The task for the listing below is to write out exactly the lines starting at the one containing "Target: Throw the" and ending at the one containing "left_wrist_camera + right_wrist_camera", both included. Pictures are to be omitted.

Records for this exercise:
————————
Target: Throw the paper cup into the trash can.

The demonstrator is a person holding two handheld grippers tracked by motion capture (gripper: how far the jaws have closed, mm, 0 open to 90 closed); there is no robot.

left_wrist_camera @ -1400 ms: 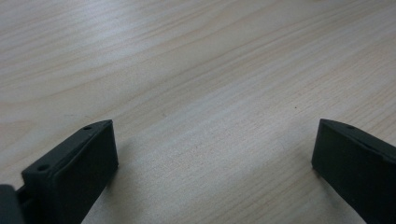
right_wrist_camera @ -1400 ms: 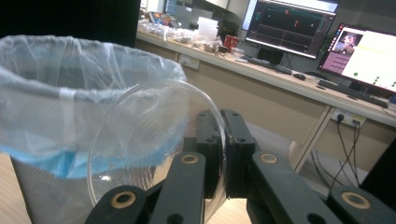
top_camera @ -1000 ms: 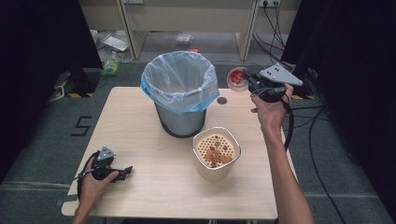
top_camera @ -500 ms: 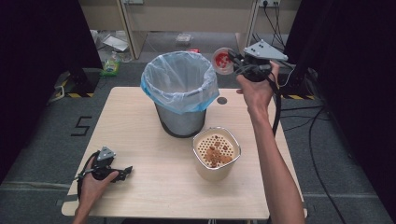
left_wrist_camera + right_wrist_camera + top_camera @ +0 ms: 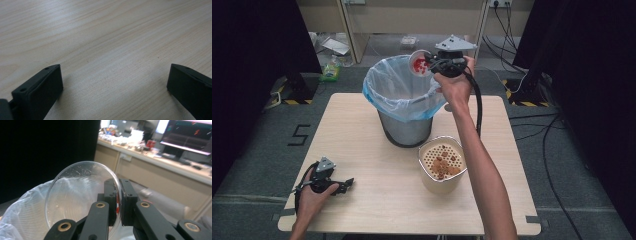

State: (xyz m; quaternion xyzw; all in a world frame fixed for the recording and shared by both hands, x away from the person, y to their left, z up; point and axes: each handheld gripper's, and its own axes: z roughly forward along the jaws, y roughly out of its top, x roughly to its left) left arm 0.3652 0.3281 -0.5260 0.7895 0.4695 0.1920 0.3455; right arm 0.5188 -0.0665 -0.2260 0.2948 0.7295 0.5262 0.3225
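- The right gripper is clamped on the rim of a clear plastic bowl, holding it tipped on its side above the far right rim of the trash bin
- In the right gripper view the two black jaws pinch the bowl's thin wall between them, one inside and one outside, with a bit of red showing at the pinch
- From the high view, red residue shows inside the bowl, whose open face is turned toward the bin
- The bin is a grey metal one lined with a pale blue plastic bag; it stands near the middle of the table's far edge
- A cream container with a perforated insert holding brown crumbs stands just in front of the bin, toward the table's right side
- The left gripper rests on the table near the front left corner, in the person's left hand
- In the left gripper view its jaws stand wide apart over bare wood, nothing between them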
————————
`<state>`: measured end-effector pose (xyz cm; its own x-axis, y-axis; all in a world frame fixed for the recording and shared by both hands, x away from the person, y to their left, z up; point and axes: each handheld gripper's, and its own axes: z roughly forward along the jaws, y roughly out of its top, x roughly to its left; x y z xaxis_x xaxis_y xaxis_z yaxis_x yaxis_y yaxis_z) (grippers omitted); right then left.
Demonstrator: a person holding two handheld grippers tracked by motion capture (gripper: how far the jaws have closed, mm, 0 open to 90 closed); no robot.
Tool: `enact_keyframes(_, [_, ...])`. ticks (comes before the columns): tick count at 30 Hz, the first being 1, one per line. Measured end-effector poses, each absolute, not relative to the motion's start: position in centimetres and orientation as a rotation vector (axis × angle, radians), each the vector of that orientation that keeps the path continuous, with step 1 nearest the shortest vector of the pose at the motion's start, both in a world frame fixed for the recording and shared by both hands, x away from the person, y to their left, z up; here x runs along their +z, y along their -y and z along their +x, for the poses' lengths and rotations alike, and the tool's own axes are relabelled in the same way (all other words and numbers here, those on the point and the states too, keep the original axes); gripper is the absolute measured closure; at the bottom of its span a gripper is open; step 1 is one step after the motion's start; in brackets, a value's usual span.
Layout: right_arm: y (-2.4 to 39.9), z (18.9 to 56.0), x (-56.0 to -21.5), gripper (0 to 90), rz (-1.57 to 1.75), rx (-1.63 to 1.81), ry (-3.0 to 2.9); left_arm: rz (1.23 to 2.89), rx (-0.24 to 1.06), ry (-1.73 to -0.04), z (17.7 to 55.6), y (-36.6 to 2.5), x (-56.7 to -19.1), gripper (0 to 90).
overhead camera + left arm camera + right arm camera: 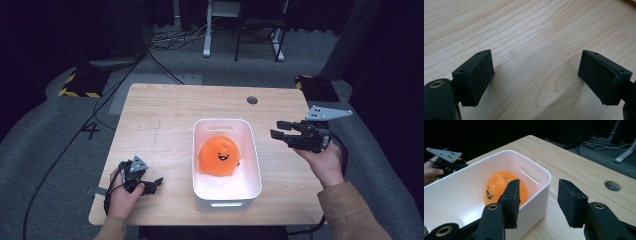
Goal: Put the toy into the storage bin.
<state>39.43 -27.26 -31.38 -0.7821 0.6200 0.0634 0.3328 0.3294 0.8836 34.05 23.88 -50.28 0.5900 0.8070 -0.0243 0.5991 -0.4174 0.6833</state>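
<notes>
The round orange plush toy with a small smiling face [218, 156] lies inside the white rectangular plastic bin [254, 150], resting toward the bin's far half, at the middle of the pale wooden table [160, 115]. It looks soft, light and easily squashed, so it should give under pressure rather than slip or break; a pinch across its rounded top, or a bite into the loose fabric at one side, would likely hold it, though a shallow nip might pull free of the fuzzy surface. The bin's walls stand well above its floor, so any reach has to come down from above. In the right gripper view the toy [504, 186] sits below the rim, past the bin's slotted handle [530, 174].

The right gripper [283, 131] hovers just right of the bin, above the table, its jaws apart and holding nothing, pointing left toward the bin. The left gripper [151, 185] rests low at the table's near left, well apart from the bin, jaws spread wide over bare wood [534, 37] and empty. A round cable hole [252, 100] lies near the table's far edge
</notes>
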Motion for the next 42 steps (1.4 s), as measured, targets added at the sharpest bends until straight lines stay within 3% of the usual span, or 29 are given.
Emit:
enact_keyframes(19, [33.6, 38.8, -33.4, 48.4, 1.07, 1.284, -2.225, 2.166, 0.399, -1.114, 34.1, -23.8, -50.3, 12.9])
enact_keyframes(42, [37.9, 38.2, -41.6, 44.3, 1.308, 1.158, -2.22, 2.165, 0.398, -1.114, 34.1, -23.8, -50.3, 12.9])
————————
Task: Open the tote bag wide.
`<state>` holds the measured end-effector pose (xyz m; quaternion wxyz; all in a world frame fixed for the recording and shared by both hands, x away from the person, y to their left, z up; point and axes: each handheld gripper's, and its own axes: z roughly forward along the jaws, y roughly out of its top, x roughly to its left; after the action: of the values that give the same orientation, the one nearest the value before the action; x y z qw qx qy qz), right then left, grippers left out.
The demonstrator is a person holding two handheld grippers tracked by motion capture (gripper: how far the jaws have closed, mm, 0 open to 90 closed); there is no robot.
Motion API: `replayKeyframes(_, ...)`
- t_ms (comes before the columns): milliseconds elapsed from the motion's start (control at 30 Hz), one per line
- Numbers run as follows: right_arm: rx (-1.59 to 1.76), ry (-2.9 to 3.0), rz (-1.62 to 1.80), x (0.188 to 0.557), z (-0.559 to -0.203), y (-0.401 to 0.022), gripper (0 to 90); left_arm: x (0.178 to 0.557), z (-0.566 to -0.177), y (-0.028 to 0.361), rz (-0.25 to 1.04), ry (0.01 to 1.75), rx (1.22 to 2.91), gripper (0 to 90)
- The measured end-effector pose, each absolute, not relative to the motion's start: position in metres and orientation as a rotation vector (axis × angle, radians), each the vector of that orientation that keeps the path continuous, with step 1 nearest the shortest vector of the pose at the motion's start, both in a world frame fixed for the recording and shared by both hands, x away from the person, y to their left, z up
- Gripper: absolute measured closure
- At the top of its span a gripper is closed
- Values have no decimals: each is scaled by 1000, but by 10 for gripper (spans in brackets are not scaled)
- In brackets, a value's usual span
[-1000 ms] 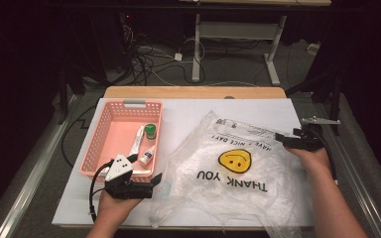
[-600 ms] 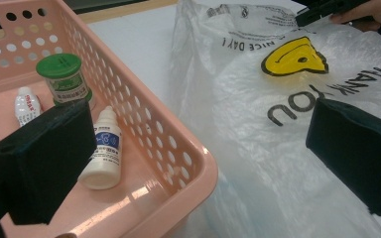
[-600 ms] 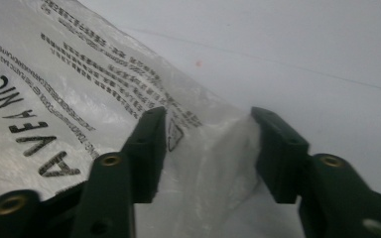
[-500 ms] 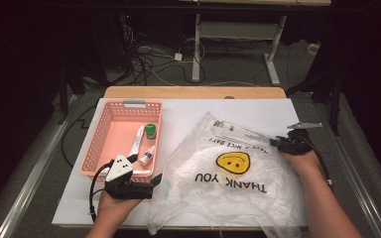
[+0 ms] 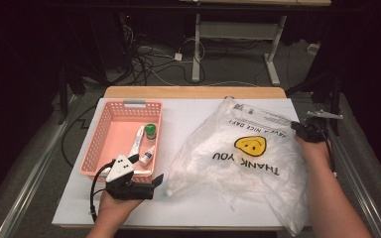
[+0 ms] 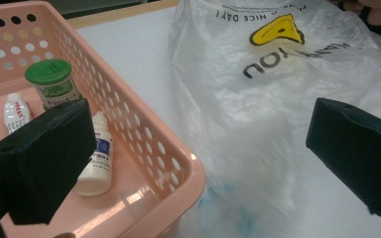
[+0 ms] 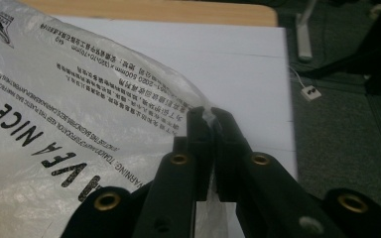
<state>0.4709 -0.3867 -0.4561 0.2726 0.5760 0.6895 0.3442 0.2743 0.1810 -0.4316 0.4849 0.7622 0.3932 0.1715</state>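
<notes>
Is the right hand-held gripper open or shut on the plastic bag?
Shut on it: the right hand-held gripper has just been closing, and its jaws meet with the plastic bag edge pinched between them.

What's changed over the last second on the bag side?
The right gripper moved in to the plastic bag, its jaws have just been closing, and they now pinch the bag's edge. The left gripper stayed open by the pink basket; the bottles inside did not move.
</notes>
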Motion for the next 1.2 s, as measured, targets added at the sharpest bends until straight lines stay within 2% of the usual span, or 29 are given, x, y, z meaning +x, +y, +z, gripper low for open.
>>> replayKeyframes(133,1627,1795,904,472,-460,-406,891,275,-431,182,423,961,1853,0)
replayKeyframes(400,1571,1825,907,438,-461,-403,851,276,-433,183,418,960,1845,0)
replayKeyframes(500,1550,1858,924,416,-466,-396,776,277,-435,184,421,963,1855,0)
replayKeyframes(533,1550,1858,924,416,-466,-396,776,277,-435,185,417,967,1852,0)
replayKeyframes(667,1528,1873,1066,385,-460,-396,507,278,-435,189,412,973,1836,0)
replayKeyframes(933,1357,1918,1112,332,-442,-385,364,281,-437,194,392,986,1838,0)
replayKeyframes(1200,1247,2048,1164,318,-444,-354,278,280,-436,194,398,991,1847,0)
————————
Result for this task:
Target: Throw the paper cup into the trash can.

The demonstrator is a person holding two handheld grippers tracked by motion capture (gripper: how far the jaws have closed, mm, 0 open to 90 closed); there is no robot.

left_wrist_camera @ -1400 ms: 
right_wrist_camera @ -1400 ms: 
top_camera @ -1000 ms: 
top_camera @ -500 ms: 
left_wrist_camera + right_wrist_camera + top_camera @ +0 ms: 

This exercise has nothing further to it.